**Assigned task**
Take the line containing "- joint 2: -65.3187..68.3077" and each line after it through the end of the data below, and return them exactly, minus any pictures.
>>>
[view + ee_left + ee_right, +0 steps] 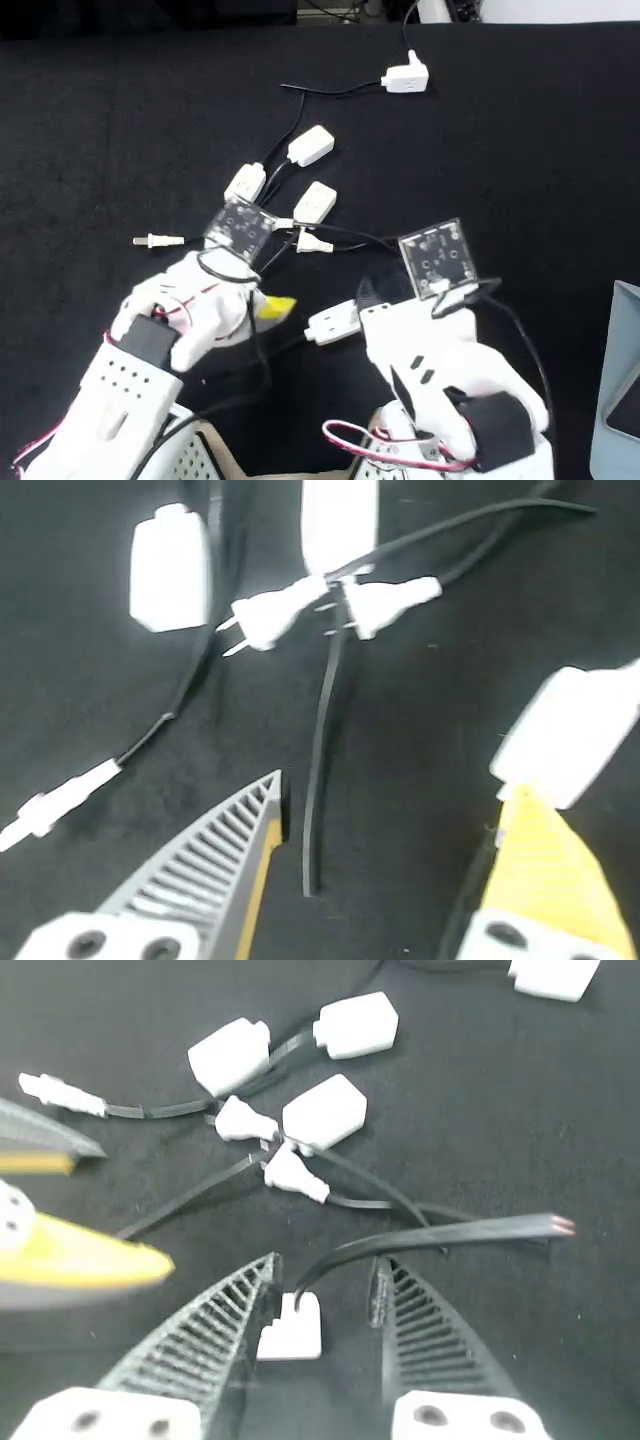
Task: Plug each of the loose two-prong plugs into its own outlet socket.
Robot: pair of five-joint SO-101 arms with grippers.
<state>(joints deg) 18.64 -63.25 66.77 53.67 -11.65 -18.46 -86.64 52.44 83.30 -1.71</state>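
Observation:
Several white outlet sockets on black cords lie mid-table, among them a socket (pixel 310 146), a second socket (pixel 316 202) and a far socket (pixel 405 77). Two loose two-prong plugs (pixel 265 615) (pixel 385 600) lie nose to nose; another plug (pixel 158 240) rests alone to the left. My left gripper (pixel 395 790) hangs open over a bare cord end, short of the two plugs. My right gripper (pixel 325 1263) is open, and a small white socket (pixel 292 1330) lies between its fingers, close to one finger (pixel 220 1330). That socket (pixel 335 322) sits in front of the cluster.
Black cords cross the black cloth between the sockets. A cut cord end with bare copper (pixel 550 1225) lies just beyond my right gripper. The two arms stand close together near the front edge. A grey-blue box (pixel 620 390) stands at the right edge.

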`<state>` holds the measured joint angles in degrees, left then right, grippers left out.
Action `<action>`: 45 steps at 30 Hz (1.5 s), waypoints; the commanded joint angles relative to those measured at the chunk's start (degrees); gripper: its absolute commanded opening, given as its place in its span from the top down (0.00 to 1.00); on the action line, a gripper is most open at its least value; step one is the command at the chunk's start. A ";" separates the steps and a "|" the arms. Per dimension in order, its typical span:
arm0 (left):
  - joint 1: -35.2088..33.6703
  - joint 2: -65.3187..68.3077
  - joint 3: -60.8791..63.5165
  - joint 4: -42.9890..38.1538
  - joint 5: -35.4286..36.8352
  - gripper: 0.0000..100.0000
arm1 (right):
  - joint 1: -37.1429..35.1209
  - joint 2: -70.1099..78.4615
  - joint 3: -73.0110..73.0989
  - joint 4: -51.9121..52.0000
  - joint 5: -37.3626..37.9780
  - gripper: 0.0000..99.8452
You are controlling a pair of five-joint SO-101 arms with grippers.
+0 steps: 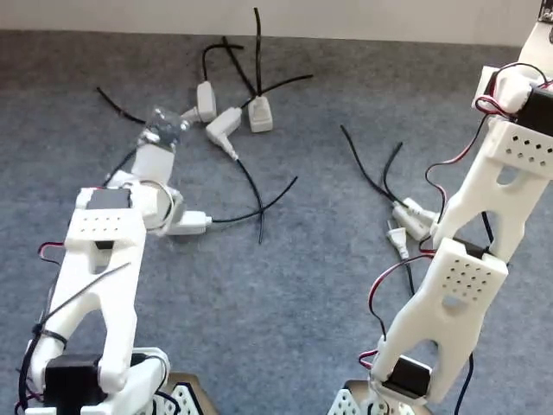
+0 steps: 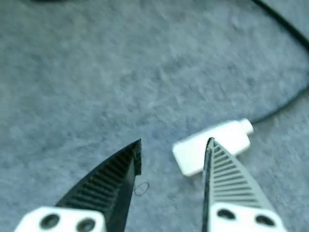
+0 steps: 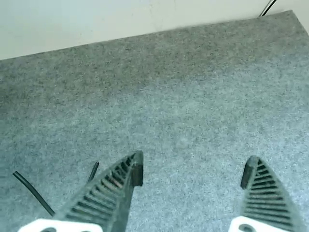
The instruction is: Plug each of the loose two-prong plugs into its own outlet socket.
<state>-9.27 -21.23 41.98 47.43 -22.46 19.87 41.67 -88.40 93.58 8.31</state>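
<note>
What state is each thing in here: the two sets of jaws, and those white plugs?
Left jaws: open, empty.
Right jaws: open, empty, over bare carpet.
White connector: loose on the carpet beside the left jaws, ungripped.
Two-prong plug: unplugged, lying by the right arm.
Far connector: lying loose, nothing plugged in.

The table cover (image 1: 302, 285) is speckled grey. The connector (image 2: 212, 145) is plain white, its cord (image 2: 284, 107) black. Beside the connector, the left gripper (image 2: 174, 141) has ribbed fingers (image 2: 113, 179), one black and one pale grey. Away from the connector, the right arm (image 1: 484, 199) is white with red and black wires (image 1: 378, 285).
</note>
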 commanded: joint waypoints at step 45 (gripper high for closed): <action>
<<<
**Written reply**
  - joint 2: -65.3187..68.3077
  - joint 3: -60.8791..63.5165
  - joint 4: -42.9890..38.1538
  - joint 5: -35.4286..36.8352
  - gripper: 0.0000..100.0000
arm1 (right):
  - joint 1: -37.1429..35.1209
  - joint 2: -70.1099..78.4615
  - joint 3: -73.0110..73.0989
  - joint 4: -51.9121..52.0000
  - joint 5: -37.3626..37.9780
  - gripper: 0.0000..99.8452
You are controlling a pair of five-joint SO-101 arms with grippers.
+0 steps: 
+0 steps: 
+0 steps: 
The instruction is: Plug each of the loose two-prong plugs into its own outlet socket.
<state>-9.27 -21.23 41.98 47.43 -22.46 19.87 41.67 -88.40 93.58 8.31</state>
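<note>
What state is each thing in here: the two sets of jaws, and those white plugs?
Left jaws: open, empty.
Right jaws: open, empty, over bare carpet.
White connector: loose on the carpet beside the left jaws, ungripped.
Two-prong plug: unplugged, lying by the right arm.
Far connector: lying loose, nothing plugged in.

The table cover (image 1: 302, 285) is speckled grey. The connector (image 2: 212, 145) is plain white, its cord (image 2: 284, 107) black. Beside the connector, the left gripper (image 2: 174, 141) has ribbed fingers (image 2: 113, 179), one black and one pale grey. Away from the connector, the right arm (image 1: 484, 199) is white with red and black wires (image 1: 378, 285).
</note>
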 commanded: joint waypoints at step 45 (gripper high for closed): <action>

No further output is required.